The people deserve an answer from Jairam Ramesh, the scholarly Minister striving to bridge the “cultural divide” between environment and development.

POSCO also did not come clean on the fact that it would raise the entire base of the 4004-acre plant area by five metres by dumping millions of tonnes of sand dredged from the sea to protect the plant from a supercyclone like the one that slammed Orissa in 1999 (with wind speeds of 260 kmph, waves of 5.6 m height and 100 km length). It swept some 20 km into the hinterland and killed 15,000 people. 
That the ramifications of such a plant design will devastate the ecologically sensitive estuarine and deltaic complex and potentially increase vulnerability of surrounding regions was clearly not a concern for POSCO or the MoEF authorities. 
The “majority report” is clear that there was comprehensive violation of the due processes of the Forests Rights Act by the Orissa government and suppression of critical concerns of environmental and social impacts of the project, raised in the Orissa State Pollution Control Board, Regional Office of MoEF (Bhubaneswar) and in initial meetings of the Environmental Appraisal Committees of the Ministry. Hence the recommendation for their immediate revocation.
THE majority report reveals from file notings that there were pressures – especially from the Union Finance Ministry, then headed by P Chidambaram, a former Director in Vedanta. It says: “The committee is constrained to comment that the proximity of dates between the letters from the Finance Ministry and the hasty processing of the approvals by the MoEF and the EAC despite the serious shortcomings and illegalities is more than a mere coincidence. It is very clear that not all is well with the functioning of the MoEF. We are also constrained to observe that the brazen interference by the Ministry of Finance into functioning of another Ministry is most unfortunate, highly improper and against public interest.” It has also been revealed that where there should be only one set of minutes of the final decisions of the Expert Appraisal Committee of the MoEF, there are actually two, the unofficial version amended by the chair to benefit POSCO. 
What all this reveals is that the POSCO project, like the Vedanta one, is a sleight-of-hand joint venture to short-sell India’s natural resources to corporate moneybags. Were one to factor in the issues involved in the mining clearances, not yet secured, particularly the revenue stream losses – given the pathetically low royalties now required to be paid – the project is certain to be an exemplary carpet bagging exercise.
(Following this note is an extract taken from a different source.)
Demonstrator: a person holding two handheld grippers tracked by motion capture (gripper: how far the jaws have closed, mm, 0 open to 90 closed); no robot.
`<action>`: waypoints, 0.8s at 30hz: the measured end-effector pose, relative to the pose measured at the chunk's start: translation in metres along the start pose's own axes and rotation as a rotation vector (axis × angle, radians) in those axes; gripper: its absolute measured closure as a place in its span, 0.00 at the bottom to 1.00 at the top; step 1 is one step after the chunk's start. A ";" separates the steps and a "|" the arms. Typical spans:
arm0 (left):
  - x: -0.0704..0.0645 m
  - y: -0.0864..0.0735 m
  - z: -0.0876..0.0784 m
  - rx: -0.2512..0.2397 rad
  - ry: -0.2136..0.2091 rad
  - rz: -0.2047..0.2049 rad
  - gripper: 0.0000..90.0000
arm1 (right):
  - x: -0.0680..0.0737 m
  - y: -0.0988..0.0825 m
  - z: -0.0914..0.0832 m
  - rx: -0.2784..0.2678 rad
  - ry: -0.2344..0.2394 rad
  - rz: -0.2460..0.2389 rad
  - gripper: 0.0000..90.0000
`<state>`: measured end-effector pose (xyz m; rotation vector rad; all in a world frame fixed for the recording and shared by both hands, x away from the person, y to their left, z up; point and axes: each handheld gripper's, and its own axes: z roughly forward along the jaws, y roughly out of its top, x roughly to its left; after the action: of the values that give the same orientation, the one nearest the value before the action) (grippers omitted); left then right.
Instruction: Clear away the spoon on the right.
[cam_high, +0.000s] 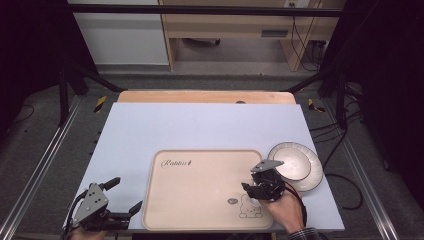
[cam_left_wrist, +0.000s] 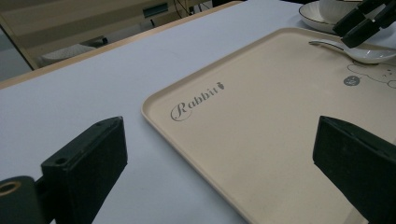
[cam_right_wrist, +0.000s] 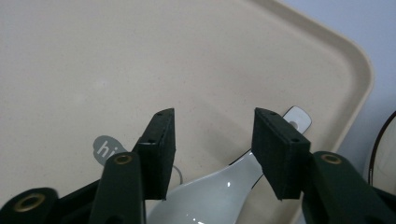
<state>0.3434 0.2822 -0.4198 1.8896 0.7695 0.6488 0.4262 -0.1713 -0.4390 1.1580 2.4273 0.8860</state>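
A white ceramic spoon lies in the beige tray, down in the corner nearest the person's right hand, its handle tip almost at the tray's raised rim and its bowl beside the small bear drawing. The right gripper hangs just over it with jaws about half parted; the handle runs between the pads, and they do not press on it. Most of the tray's floor is bare, so there is broad room leftward and toward the far rim, where the word "Rabbit" is printed; the low rim is the only edge close to the spoon. Just past that rim, on the pale blue table, sits a white plate with a dark edge line, close by the right gripper. The left gripper rests at the table's near left corner, jaws spread wide and holding nothing, one jaw over the tray's edge, well apart from the spoon. The spoon looks glossy, smooth and clean.
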 end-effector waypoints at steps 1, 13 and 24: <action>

Efforts are on to bring about an image makeover for the project. Certain media groups have joined this charade by calling the independent majority group a “kangaroo court”.

Intense efforts are on to bring about an image makeover for the POSCO project. Certain media groups have joined this charade by calling the independent majority group a “kangaroo court” without any expertise while hailing the pliable former bureaucrat as an expert. The Vedanta and POSCO episodes raise a critical question. What is the mandate of the MoEF? Is it to protect and safeguard the environment and natural resources of the country, which is the common heritage of its 1.2 billion people? Or to function as a midwife chaperoning corporate investors and carpetbaggers in mindlessly exploiting our natural heritage by willfully violating the laws of the land? There is another reason for concern. 
Recently, a new entity – a “road on stilts”, an euphemism for an 18-ft high and 80-ft wide concrete monstrosity on massive pylons – was smuggled into the CRZ draft notification to make it a permissible activity on India’s sandy beaches over the waves. Given the potential this has for devastation of the Indian coastline by opening it up to huge construction and commercial real-estate development, it is easy to guess who are behind this crude manipulation. The people deserve an answer from Jairam Ramesh, the scholarly Minister striving to bridge the “cultural divide” between environment and development.